● What needs to be done
Within the listing that follows, reproduce exactly the lines starting at the line with "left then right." and ending at the line with "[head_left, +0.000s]", inclusive, and only those. Pictures are dropped.
** Task inputs follows **
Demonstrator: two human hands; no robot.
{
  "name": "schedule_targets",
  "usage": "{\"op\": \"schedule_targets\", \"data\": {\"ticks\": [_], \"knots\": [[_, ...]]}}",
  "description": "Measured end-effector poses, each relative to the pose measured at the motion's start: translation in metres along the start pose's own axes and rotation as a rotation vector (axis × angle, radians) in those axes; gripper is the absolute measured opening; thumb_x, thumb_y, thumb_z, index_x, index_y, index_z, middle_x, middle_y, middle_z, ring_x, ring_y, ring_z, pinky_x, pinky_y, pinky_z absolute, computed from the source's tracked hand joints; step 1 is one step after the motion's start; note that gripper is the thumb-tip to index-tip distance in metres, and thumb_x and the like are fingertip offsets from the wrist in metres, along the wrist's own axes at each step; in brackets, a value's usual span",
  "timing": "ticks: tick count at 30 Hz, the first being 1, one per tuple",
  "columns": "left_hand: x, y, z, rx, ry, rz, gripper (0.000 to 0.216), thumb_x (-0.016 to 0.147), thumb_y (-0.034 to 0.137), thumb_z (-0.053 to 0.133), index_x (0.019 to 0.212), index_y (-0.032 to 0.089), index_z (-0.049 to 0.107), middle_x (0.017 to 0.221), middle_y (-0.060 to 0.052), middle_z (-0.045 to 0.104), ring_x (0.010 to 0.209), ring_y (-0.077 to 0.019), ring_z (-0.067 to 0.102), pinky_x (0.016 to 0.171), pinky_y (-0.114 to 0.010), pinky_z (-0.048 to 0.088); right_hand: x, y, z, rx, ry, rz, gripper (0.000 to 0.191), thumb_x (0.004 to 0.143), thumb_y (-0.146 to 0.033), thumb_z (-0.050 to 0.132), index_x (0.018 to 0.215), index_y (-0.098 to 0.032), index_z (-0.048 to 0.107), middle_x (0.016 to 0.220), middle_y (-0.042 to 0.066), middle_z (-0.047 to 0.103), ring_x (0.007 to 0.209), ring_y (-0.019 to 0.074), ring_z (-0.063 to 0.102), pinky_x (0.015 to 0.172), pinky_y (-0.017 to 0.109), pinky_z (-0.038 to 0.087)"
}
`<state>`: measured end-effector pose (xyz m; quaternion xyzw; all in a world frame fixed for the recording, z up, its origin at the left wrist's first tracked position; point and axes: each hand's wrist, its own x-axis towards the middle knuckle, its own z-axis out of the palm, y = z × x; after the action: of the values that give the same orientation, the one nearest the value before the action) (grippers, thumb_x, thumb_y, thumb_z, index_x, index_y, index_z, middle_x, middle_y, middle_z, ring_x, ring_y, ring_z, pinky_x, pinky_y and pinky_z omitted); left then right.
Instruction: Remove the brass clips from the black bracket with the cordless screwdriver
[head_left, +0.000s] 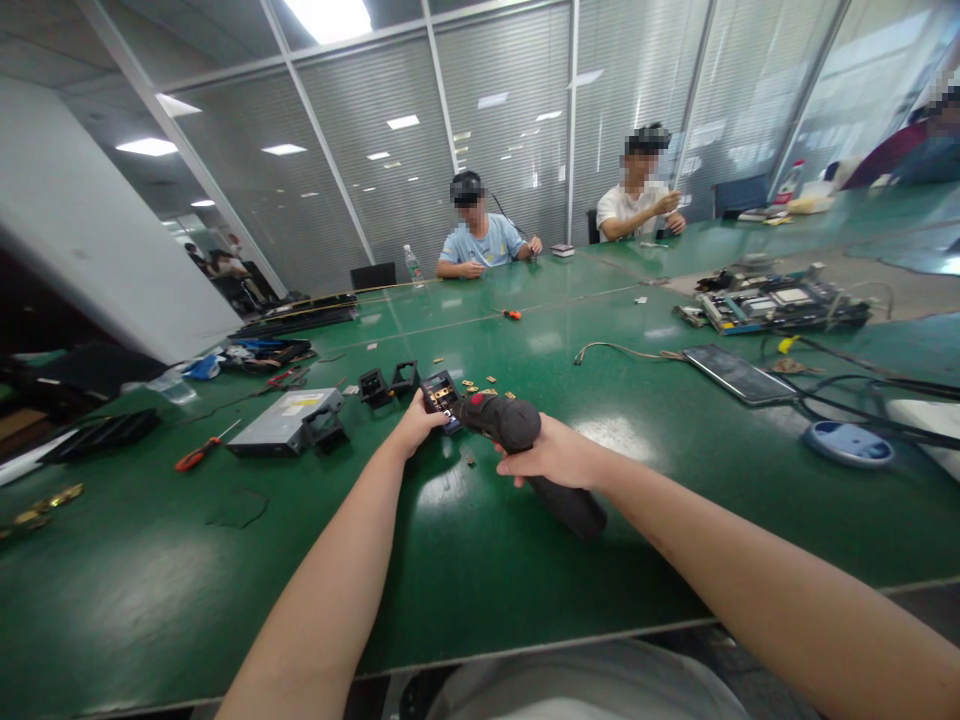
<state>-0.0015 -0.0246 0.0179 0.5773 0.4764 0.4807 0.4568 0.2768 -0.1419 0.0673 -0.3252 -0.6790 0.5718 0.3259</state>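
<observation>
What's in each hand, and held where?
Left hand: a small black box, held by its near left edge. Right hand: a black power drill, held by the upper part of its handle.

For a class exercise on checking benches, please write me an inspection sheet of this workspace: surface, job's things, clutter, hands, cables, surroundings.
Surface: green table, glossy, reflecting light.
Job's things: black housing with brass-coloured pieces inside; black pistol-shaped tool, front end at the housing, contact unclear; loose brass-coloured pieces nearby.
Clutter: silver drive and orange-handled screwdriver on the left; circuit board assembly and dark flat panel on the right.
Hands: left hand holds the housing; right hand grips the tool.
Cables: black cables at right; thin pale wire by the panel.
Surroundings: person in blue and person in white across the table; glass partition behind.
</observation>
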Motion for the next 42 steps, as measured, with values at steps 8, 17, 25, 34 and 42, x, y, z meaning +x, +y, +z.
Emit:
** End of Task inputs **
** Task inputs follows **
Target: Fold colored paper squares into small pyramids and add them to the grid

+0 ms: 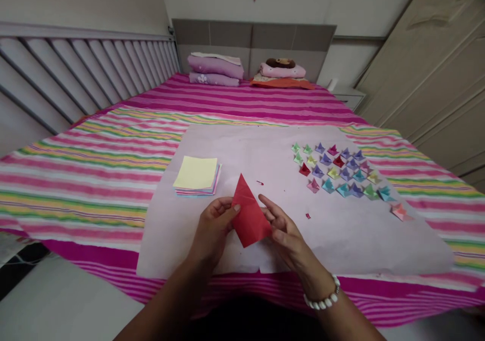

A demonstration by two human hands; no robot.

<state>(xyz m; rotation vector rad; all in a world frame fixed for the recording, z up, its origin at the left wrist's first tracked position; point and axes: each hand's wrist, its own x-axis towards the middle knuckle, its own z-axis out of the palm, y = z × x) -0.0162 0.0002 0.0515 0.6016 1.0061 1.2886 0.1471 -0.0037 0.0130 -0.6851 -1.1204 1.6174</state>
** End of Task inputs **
● Task output
`<state>`: measured end-effector pose (xyz m; quaternion xyzw; all in a world frame fixed for the recording, z up, its origin at the left wrist's first tracked position; point and axes: each hand's wrist, its own x-axis towards the middle knuckle, its own z-axis out of the palm, y = z × x; after the action: of the values that give the same orientation, the one nearest the value before the action) (grippers, thumb_x, thumb_y, thumb_z, index_x, index_y, index_z, middle_x, middle_y, middle_z, ring_x, ring_y, ring_z, pinky_x, pinky_y and pinky_z omitted); left then right.
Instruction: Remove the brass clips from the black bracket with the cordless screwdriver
[head_left, +0.000s] 

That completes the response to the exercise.